=== YOUR INSTRUCTIONS ===
The whole listing, exactly as given: write it out, leaving out each image.

-------- STORED DATA

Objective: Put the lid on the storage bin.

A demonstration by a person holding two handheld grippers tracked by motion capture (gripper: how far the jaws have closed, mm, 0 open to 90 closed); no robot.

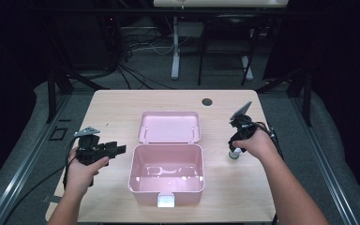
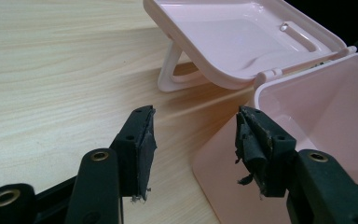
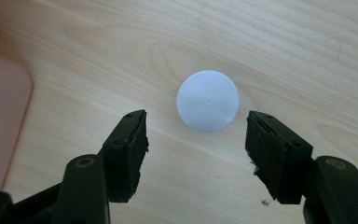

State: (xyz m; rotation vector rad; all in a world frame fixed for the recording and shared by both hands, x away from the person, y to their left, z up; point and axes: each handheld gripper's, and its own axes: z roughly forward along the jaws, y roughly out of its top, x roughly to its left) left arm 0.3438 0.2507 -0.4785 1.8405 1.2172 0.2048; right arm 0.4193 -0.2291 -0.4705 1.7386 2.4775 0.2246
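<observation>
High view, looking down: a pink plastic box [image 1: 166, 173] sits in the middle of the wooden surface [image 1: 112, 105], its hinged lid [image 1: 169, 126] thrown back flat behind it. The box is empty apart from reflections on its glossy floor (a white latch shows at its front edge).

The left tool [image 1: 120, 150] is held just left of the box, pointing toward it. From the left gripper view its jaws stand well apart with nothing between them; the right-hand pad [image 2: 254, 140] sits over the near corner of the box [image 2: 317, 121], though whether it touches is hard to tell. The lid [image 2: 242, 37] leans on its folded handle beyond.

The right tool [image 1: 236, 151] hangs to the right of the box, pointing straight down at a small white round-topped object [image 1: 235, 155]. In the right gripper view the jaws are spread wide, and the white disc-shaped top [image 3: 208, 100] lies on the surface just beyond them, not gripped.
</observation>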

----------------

=== RESULT ===
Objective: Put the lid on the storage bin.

A demonstration by a person holding two handheld grippers tracked by motion capture (gripper: how far the jaws have closed, mm, 0 open to 90 closed); no robot.


State: (xyz m; rotation vector rad; all in a world frame fixed for the recording and shared by both hands, x away from the person, y to their left, z up; point and axes: each handheld gripper's, and its own axes: z roughly forward along the jaws, y roughly out of its top, x roughly to its left) left arm 0.3438 0.2507 -0.4785 1.8405 1.2172 0.2048; right arm 0.4193 -0.2291 -0.4705 1.7386 2.4775 0.2246
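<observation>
High view, looking down: a pink plastic box [image 1: 166, 173] sits in the middle of the wooden surface [image 1: 112, 105], its hinged lid [image 1: 169, 126] thrown back flat behind it. The box is empty apart from reflections on its glossy floor (a white latch shows at its front edge).

The left tool [image 1: 120, 150] is held just left of the box, pointing toward it. From the left gripper view its jaws stand well apart with nothing between them; the right-hand pad [image 2: 254, 140] sits over the near corner of the box [image 2: 317, 121], though whether it touches is hard to tell. The lid [image 2: 242, 37] leans on its folded handle beyond.

The right tool [image 1: 236, 151] hangs to the right of the box, pointing straight down at a small white round-topped object [image 1: 235, 155]. In the right gripper view the jaws are spread wide, and the white disc-shaped top [image 3: 208, 100] lies on the surface just beyond them, not gripped.
</observation>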

With that, the answer is finished.